After church we went with some of our closest friends (the Souza, Lofgrens, Sperrys and Emily Van Voorhis) to Zuma beach. It was such a hot day yesterday that everybody had the same idea. We sat in traffic on Los Virgenes and on PCH for quite some time. Little did we know there was a Chumash Indian Pow Wow happening near Pepperdine. I would have loved to go see that but we were on a mission to get to the beach! It was so nice to just lay out in the sun, have great conversation and play a few games. We ended up staying until almost 7:00 p.m. On the way home we stopped in Calabasas to eat at Red Robin which was refreshing. I give props to Kiley for not having a meltdown (no nap and she was still going strong at 8:30 p.m.).

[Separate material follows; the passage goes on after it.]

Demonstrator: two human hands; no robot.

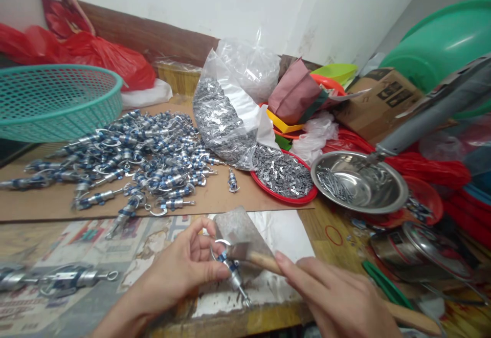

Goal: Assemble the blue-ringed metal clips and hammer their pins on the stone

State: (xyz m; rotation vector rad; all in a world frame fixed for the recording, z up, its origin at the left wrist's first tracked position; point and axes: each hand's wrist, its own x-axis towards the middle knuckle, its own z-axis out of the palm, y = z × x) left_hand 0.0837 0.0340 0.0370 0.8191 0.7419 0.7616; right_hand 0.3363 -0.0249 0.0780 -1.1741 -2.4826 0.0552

These weekends and times are the ones that make me want to stay in the valley for many years. I don't want to leave these people and this church. If we could just transplant that would be ideal but I know that would never happen. I have never felt like I belonged somewhere like I do here. I miss my family in Washington and Oregon, but I have a bigger family here and besides, John's family is close to us now. This is my "home." It is where my heart is. I hope this process of searching is over soon. It is very tiring and emotional draining. God has a plan for us and we (really I) just need to be patient.

Thursday, April 16, 2009

Space

Today I am feeling really down. I am sad and depressed and unmotivated and I don't really know why.

I have been sitting here staring at my computer screen for some time now and I have no desire to do anything. Is there something about my office that depresses me? Is it the space, the color, the drabness or just the fact that I am not thrilled with the work that I do? Am I just not being fulfilled by my job?

Is there something that I can do to make my job (and my life) more enjoyable on a daily basis? Will I ever be motivated and eager to do my work at this job? Would painting my office help? I should go buy stuff that is pretty for my desk.

Maybe there is more behind my unsatisfaction. Maybe there are deeper issues that I need to find and work out.

But for today I am in a slump. I feel like curling up in a ball and crying. Why can't I just be happy?